Copies of all lines containing the string "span" are needed from the data below.

Stored items
*** Block opens ***

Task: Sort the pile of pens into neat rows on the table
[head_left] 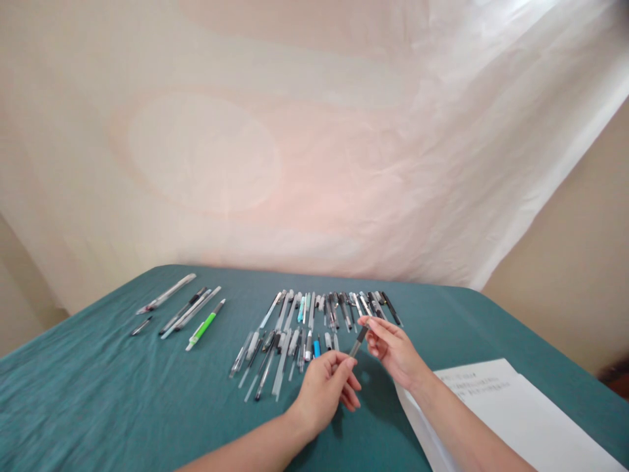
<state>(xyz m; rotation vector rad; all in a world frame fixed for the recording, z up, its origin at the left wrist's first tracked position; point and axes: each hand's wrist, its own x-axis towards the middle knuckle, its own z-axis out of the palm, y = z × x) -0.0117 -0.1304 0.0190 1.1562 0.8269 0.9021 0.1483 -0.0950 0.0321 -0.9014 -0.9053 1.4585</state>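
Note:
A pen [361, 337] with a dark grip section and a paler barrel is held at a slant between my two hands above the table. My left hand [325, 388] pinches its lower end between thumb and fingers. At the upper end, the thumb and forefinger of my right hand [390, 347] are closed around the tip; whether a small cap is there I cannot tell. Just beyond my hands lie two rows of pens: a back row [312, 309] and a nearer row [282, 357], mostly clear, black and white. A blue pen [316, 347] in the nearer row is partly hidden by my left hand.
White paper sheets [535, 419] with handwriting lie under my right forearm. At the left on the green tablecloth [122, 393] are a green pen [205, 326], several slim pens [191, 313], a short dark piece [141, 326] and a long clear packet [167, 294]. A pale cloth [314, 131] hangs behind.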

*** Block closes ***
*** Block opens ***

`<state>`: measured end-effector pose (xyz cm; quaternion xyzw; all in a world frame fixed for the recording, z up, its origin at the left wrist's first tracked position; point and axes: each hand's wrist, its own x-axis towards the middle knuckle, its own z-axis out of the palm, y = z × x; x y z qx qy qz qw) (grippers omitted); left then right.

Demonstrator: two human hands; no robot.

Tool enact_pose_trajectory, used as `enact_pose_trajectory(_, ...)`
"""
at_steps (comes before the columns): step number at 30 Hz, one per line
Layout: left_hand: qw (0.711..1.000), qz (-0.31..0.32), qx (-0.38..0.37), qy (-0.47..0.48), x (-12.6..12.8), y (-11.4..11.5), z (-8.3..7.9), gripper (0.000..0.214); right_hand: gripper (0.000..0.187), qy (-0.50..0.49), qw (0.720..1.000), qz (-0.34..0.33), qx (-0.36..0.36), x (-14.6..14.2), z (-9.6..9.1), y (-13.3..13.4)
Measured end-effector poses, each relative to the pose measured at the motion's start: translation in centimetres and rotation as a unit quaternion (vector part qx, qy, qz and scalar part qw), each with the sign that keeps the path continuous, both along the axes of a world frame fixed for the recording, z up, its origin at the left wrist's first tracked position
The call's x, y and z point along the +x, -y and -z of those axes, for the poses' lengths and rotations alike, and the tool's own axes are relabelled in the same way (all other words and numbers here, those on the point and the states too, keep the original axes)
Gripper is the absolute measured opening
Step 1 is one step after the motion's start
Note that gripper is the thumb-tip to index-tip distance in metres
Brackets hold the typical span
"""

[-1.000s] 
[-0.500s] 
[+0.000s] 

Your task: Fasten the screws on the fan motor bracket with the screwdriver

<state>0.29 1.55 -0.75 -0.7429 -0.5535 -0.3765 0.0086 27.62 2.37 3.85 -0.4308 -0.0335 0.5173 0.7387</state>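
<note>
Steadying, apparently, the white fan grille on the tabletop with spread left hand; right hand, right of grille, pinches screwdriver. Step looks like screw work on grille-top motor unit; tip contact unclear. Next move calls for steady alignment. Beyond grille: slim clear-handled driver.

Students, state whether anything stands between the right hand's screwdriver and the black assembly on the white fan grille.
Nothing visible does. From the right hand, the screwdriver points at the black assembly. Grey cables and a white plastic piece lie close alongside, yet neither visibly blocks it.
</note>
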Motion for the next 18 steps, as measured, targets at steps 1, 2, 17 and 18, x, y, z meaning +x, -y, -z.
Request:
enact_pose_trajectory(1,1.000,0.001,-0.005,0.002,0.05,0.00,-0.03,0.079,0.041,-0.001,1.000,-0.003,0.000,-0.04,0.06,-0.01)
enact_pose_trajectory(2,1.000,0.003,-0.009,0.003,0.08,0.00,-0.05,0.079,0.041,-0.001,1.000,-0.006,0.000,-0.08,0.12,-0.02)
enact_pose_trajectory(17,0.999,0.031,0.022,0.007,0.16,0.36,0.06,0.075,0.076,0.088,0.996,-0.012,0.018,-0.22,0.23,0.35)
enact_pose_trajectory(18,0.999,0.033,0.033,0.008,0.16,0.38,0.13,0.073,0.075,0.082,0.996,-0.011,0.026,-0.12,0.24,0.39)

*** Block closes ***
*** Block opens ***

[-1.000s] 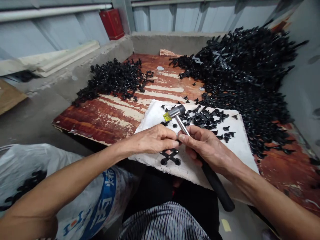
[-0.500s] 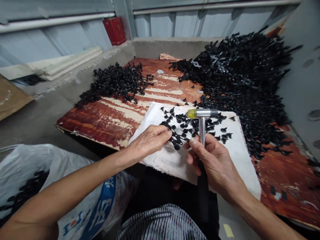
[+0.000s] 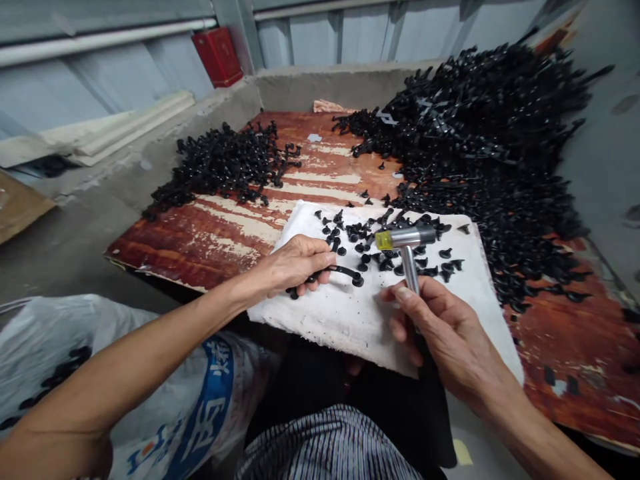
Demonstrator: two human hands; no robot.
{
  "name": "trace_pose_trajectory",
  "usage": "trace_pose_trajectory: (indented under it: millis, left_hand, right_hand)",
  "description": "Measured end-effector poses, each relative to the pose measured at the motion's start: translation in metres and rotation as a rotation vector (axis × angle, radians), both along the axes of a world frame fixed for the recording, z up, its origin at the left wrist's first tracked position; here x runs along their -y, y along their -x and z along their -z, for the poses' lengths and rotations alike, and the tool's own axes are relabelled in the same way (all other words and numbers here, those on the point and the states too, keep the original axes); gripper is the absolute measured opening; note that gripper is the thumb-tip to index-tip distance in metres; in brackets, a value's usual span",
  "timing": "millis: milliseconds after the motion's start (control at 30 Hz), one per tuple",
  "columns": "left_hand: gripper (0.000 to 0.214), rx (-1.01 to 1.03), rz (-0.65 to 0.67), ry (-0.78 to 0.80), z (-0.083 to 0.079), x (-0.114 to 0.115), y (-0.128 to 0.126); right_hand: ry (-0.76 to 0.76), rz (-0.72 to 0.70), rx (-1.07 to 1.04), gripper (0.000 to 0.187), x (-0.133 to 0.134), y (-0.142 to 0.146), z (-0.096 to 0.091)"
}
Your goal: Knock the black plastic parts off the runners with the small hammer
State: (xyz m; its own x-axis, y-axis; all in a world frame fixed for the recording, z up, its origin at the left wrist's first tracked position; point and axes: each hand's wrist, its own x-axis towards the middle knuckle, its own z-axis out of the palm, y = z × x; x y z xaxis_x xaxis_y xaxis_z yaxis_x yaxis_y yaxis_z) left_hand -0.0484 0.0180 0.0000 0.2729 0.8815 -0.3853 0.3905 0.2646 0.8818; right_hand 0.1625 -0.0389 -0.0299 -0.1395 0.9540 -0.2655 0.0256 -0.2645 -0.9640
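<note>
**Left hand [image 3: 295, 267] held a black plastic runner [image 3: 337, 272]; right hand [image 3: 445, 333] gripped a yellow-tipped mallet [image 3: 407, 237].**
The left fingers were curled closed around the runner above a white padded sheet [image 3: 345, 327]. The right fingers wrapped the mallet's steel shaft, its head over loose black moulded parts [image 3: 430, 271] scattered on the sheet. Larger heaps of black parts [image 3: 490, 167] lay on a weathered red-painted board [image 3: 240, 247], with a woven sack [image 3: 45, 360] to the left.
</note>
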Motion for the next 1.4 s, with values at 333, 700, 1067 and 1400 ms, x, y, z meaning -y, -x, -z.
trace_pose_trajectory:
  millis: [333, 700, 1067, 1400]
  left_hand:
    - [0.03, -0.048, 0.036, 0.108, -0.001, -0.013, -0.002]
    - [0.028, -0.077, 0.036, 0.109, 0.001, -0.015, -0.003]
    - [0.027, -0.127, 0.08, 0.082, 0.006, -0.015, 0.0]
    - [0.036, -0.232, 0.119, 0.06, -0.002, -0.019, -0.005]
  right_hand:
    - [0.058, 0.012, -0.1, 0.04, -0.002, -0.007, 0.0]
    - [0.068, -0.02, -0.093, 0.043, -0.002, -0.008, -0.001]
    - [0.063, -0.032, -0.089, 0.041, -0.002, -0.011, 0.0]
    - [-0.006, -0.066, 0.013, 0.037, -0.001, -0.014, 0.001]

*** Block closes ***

SOLUTION TO THIS EXERCISE:
Brackets hold the typical span
  "description": "Measured end-effector poses, each relative to the pose measured at the motion's start: translation in metres and rotation as a rotation vector (axis × angle, radians), both along the axes of a world frame fixed for the recording, z up, its origin at the left wrist's first tracked position; here x runs along their -y, y along their -x and z along their -z, for the poses' lengths and rotations alike, and the tool's own axes are relabelled in the same way (all other words and numbers here, those on the point and the states too, keep the original axes); gripper is the absolute measured opening; note that gripper is the thumb-tip to index-tip distance in metres; in brackets, a value's usual span",

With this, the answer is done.